1.1. El Uno como estructura simbólica de dominación
La idea de un solo Dios, masculino, omnipotente y trascendente no es neutra. Es una construcción que refleja y legitima un orden donde lo vertical se impone sobre lo horizontal, donde la verdad es única y excluyente, donde el poder no se comparte, se concentra.
El Uno necesita jerarquía. Y desde esa cima simbólica ha descendido una cultura que ha regulado cuerpos, silenciado voces y definido lo humano desde una mitad amputada. Así se edificaron las religiones monoteístas: con genealogías sin madres, con palabras reveladas por varones, con instituciones que hicieron del patriarcado no solo una práctica, sino una sagrada misión.
Esta lógica del Uno no está solo en los templos. Está en el lenguaje, en la historia, en la ciencia, en el derecho. Se filtra en nuestras formas de amar, de pensar, de crear, de educar. Es la lógica de la exclusividad, del mandato, de la homogeneidad disfrazada de universal.
1.2. La cultura occidental como mundo del Uno
Occidente no solo creyó en un solo Dios: construyó una civilización que reflejara ese mismo principio. Filosofía, política, economía, educación: todo fue configurado para responder al ideal de la unidad, de la objetividad, de la razón dominante.
Pero lo femenino –en tanto símbolo de lo diverso, lo cíclico, lo carnal, lo impredecible– fue la amenaza más profunda a ese modelo. Porque representaba otra lógica: no la del Uno, sino la del Dos, la del entre, la del vínculo. Y por eso fue reducido, silenciado, quemado, canonizado en la obediencia o expulsado como desorden.
Se asesinaron brujas, se borraron diosas, se ritualizó la sumisión. La madre fue convertida en virgen, la sexualidad en pecado, el deseo en peligro.
1.3. El origen simbólico del patriarcado y el monoteísmo
Antes del Uno, hubo multiplicidad. Pueblos que honraban lo cíclico, culturas que veneraban diosas, tradiciones donde lo sagrado se tejía con la tierra y no se separaba de ella. Pero el patriarcado –más que un sistema de dominación social– fue también una revolución simbólica: un desplazamiento radical de lo femenino como centro de sentido hacia su marginalización estructural.
Con el monoteísmo, esta transformación se sacralizó. Ya no era solo el varón quien tenía poder, era Dios mismo quien lo legitimaba. La espiritualidad pasó a ser masculina, vertical, trascendente. Y el cuerpo femenino, un riesgo permanente de caída. No fue casual que Eva –la que deseó, la que mordió, la que ofreció– fuera el comienzo de la culpa.

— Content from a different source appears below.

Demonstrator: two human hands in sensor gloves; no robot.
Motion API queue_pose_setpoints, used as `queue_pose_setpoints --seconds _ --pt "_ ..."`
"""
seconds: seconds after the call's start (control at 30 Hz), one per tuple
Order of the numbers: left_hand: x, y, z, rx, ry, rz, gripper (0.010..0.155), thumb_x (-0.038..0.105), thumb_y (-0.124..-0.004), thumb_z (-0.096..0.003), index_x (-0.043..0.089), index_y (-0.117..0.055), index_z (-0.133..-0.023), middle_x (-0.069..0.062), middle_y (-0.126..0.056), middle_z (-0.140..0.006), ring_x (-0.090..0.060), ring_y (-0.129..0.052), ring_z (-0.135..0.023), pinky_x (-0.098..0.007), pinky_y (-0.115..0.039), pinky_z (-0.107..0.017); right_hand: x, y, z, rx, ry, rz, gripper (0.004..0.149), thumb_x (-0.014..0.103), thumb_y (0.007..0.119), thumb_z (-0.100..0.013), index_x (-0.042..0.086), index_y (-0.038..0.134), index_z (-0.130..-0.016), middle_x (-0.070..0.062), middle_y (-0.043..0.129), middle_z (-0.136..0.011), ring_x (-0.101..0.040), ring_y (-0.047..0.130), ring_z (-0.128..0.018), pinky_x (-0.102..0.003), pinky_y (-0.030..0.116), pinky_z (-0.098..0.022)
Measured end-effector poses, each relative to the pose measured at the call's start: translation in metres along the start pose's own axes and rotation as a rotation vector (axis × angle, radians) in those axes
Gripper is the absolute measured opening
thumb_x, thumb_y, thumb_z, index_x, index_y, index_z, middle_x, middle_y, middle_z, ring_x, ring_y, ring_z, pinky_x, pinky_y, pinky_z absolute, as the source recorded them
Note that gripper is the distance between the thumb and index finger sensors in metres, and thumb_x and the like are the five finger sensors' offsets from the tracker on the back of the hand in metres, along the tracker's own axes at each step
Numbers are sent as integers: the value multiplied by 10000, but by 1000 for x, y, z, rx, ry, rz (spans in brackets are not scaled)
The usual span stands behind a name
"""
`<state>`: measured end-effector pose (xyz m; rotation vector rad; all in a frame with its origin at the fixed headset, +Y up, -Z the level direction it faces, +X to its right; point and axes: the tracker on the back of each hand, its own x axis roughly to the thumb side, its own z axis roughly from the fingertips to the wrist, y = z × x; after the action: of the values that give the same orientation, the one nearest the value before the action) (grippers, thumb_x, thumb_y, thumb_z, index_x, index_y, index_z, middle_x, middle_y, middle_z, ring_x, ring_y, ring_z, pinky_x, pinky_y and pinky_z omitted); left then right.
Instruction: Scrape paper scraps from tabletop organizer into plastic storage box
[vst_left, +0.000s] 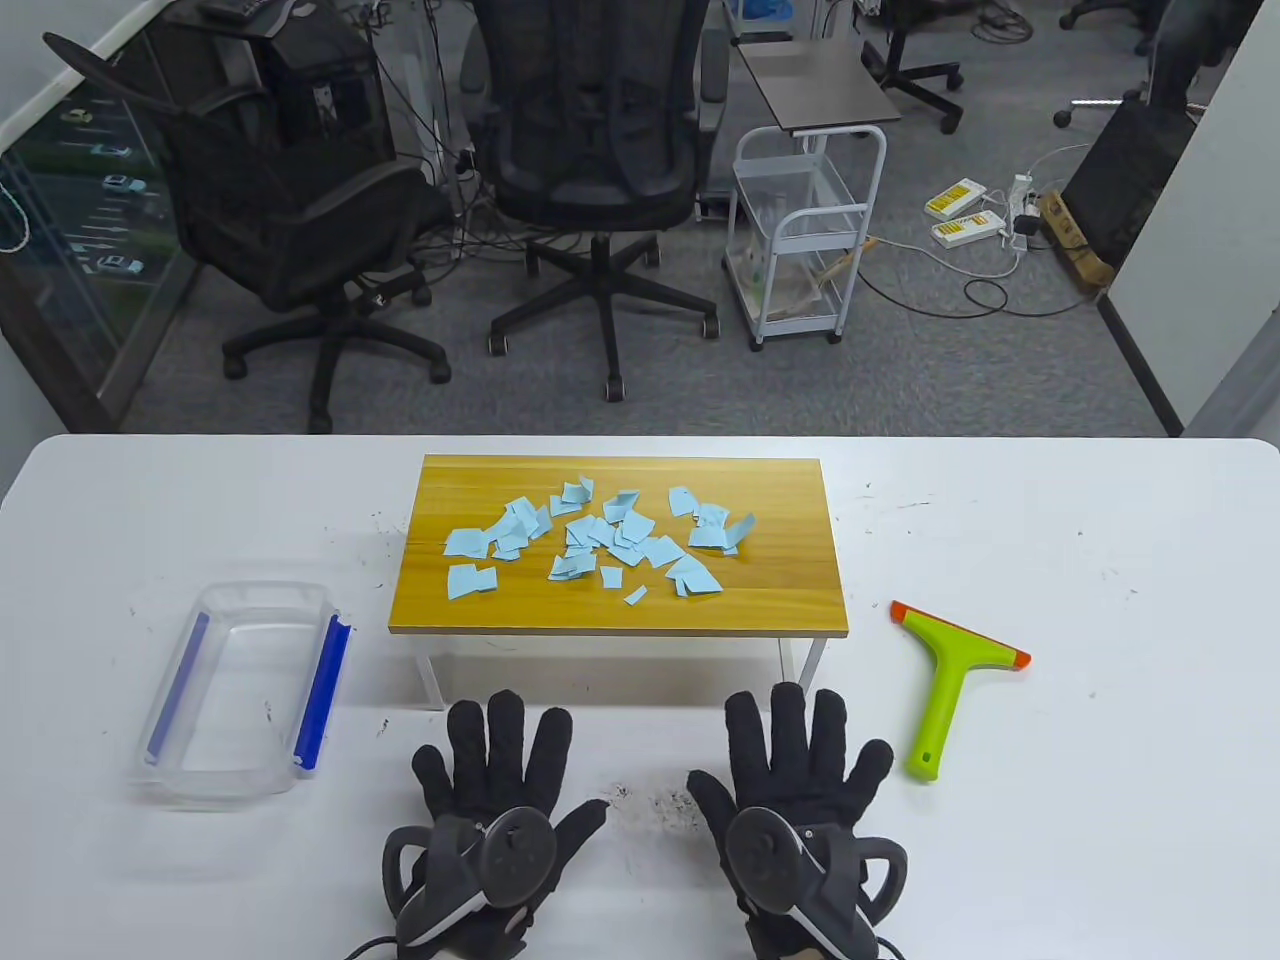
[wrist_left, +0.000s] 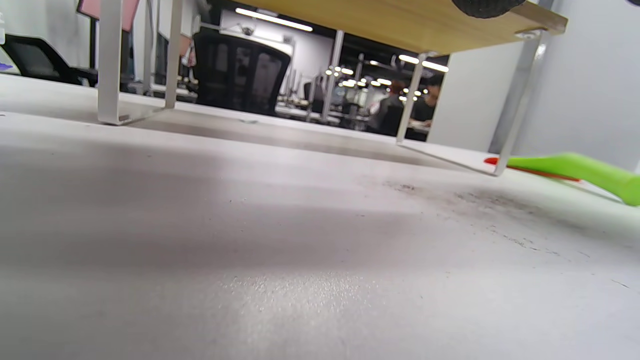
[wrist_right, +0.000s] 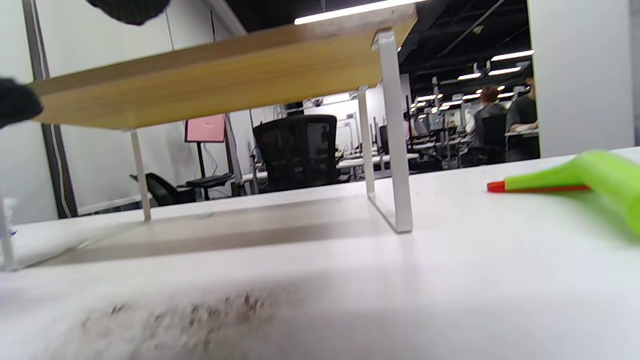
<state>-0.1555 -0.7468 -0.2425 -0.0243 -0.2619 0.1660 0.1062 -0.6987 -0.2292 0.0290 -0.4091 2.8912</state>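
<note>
A wooden tabletop organizer (vst_left: 620, 610) on white legs stands mid-table, with several light blue paper scraps (vst_left: 600, 545) piled on top. A clear plastic storage box (vst_left: 245, 690) with blue clips lies empty to its left. A green scraper (vst_left: 950, 680) with orange blade tips lies to the organizer's right; it also shows in the left wrist view (wrist_left: 575, 167) and the right wrist view (wrist_right: 575, 177). My left hand (vst_left: 495, 780) and right hand (vst_left: 800, 770) rest flat on the table, fingers spread, in front of the organizer, holding nothing.
The white table (vst_left: 1100, 850) has dark smudges between my hands. Office chairs (vst_left: 590, 150) and a white cart (vst_left: 800, 230) stand on the floor beyond the table's far edge.
</note>
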Motion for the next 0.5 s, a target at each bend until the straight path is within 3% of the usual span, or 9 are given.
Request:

1.4. Normas religiosas e institucionales que controlan el cuerpo femenino
La historia del monoteísmo es también la historia del cuerpo de las mujeres convertido en campo de batalla simbólico. Normas sobre la vestimenta, la pureza, el silencio, la obediencia; regulaciones sobre el deseo, la maternidad, la voz. La religión no solo dictó lo que debía creerse: dictó cómo debía ser habitado el cuerpo femenino.
La menstruación fue impura, el placer una amenaza, la autonomía una desobediencia. Y no desde el margen, sino desde el altar. Desde el púlpito, desde la ley divina. Desde una sacralidad que se volvió vigilancia.
El patriarcado monoteísta no teme al cuerpo femenino por debilidad, sino porque presiente en él una fuerza: la del goce, la del vínculo, la del nacimiento, la de la palabra libre. Controlar ese cuerpo fue indispensable para sostener la ilusión del Uno.
1.5. Reflexión final: salir del Uno, recuperar la pluralidad
Este capítulo no es un juicio, es una invitación. A mirar el Uno no como destino, sino como construcción. A deshacer sus dogmas no con odio, sino con profundidad. A recuperar las voces que fueron silenciadas, los cuerpos que fueron negados, las espiritualidades que fueron desplazadas.
Salir del Uno no significa caer en el caos. Significa abrirse a la vida. A la diferencia como riqueza. Al cuerpo como saber. Al deseo como brújula. A lo femenino como posibilidad de mundo.
Este es el comienzo de otra narrativa. Una que no busca sustituir un absoluto por otro, sino habitar el entre, el plural, el gesto compartido. Porque solo desde ahí, quizás, podamos sanar la herida profunda que dejó el Uno en nuestras almas.